### TASK STATEMENT
Look through the listing and locate every line containing the word "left"; copy those lines.

### DATA BELOW
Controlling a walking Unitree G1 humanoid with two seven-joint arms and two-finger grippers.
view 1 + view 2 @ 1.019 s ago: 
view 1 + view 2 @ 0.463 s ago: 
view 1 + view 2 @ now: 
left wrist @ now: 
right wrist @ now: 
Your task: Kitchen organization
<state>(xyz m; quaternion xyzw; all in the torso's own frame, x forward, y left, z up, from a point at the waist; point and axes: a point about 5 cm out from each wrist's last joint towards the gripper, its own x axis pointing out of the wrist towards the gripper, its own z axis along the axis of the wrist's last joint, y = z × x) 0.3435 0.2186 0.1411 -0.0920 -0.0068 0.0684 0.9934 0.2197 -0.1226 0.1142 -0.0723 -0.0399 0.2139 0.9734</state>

### WRITTEN ANSWER
left wrist @ now: 
<state>(xyz m; quaternion xyzw; all in the torso's own frame, x forward, y left, z up, from a point at the waist; point and axes: a point about 5 cm out from each wrist's last joint towards the gripper, its own x axis pointing out of the wrist towards the gripper, its own z axis along the axis of the wrist's last joint, y = z × x) 0.3435 0.2186 0.1411 -0.0920 -0.0068 0.0684 0.9934 0.2197 -0.1226 0.1142 -0.0723 -0.0399 0.2139 0.9734</state>

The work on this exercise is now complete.